Copy all the lines below without altering anything.

※

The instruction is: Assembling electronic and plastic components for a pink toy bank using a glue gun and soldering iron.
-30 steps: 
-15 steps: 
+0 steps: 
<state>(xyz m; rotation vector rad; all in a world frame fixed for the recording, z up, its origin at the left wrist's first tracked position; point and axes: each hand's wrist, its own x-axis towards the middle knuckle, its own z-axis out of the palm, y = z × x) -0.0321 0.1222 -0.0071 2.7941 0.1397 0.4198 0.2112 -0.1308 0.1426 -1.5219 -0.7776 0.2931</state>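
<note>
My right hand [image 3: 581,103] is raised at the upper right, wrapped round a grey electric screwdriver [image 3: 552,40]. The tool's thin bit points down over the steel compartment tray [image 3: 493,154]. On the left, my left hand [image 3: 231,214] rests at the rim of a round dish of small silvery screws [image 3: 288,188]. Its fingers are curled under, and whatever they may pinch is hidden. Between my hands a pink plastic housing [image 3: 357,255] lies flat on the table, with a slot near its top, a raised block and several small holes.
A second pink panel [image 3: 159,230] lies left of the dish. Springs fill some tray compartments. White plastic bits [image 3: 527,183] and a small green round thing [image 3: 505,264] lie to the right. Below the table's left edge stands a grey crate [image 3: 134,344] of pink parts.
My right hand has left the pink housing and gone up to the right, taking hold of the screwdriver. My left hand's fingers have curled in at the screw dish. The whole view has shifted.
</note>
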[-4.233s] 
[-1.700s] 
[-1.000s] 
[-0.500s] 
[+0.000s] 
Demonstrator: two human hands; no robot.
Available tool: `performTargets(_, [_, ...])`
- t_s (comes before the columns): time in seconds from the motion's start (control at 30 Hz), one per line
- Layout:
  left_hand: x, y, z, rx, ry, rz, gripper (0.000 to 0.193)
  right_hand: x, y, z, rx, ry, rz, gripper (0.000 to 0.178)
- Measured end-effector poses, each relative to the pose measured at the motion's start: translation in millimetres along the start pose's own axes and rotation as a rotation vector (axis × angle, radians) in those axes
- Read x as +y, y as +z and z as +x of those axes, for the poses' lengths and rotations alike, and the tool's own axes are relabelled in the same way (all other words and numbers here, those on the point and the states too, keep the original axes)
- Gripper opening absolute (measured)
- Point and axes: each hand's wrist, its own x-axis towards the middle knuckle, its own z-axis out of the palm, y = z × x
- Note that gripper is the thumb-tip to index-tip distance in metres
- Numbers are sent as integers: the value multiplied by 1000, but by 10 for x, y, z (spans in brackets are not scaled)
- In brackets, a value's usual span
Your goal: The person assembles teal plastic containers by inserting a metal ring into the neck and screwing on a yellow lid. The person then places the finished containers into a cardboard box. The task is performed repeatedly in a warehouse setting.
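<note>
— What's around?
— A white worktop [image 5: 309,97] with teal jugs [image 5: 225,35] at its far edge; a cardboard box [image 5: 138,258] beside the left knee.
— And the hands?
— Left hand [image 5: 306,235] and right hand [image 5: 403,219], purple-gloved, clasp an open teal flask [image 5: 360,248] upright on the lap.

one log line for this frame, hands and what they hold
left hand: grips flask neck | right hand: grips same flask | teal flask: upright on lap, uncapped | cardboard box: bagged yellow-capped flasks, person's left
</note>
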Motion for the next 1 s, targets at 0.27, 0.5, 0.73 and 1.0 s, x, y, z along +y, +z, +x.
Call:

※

Solution to this problem:
The instruction is: Assembling electronic and plastic components for a pink toy bank using a glue gun and soldering iron.
-30 steps: 
-15 steps: 
+0 steps: 
<state>(xyz m; rotation vector rad; all in a world frame fixed for the recording, z up, its origin at the left wrist's first tracked position; point and axes: each hand's wrist, its own x-axis towards the middle knuckle, its own z-axis out of the palm, y = z × x) -0.0321 0.1222 -0.0071 2.7941 0.1397 0.4198 0.2112 -0.1308 0.1426 -1.5219 -0.7776 0.2931</state>
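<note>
My right hand [image 3: 581,103] is raised at the upper right, wrapped round a grey electric screwdriver [image 3: 552,40]. The tool's thin bit points down over the steel compartment tray [image 3: 493,154]. On the left, my left hand [image 3: 231,214] rests at the rim of a round dish of small silvery screws [image 3: 288,188]. Its fingers are curled under, and whatever they may pinch is hidden. Between my hands a pink plastic housing [image 3: 357,255] lies flat on the table, with a slot near its top, a raised block and several small holes.
A second pink panel [image 3: 159,230] lies left of the dish. Springs fill some tray compartments. White plastic bits [image 3: 527,183] and a small green round thing [image 3: 505,264] lie to the right. Below the table's left edge stands a grey crate [image 3: 134,344] of pink parts.
My right hand has left the pink housing and gone up to the right, taking hold of the screwdriver. My left hand's fingers have curled in at the screw dish. The whole view has shifted.
</note>
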[-4.233s] 
[-1.700s] 
[-1.000s] 
[-0.500s] 
[+0.000s] 
Demonstrator: two human hands; no robot.
Available tool: `performTargets(_, [_, ...])`
- t_s (comes before the columns): time in seconds from the motion's start (control at 30 Hz), one per line
- Layout:
  left_hand: x, y, z, rx, ry, rz, gripper (0.000 to 0.193)
  right_hand: x, y, z, rx, ry, rz, gripper (0.000 to 0.178)
- Measured end-effector poses, each relative to the pose measured at the motion's start: translation in millimetres along the start pose's own axes and rotation as a rotation vector (axis × angle, radians) in those axes
- Read x as +y, y as +z and z as +x of those axes, for the poses' lengths and rotations alike, and the tool's own axes are relabelled in the same way (all other words and numbers here, those on the point and the states too, keep the original axes)
- Gripper opening absolute (measured)
- Point and axes: each hand's wrist, its own x-axis towards the middle knuckle, its own z-axis out of the palm, y = z × x
- Note that gripper is the thumb-tip to index-tip distance in metres
- Numbers are sent as integers: the value multiplied by 1000, but by 10 for x, y, z (spans in brackets are not scaled)
- In brackets, a value's usual span
Your goal: The person assembles teal plastic containers by inserting a metal ring into the neck and screwing on a yellow lid. The person then places the finished containers into a cardboard box. The task is performed repeatedly in a warehouse setting.
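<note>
— What's around?
— A white worktop [image 5: 309,97] with teal jugs [image 5: 225,35] at its far edge; a cardboard box [image 5: 138,258] beside the left knee.
— And the hands?
— Left hand [image 5: 306,235] and right hand [image 5: 403,219], purple-gloved, clasp an open teal flask [image 5: 360,248] upright on the lap.

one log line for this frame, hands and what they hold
left hand: grips flask neck | right hand: grips same flask | teal flask: upright on lap, uncapped | cardboard box: bagged yellow-capped flasks, person's left
</note>
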Motion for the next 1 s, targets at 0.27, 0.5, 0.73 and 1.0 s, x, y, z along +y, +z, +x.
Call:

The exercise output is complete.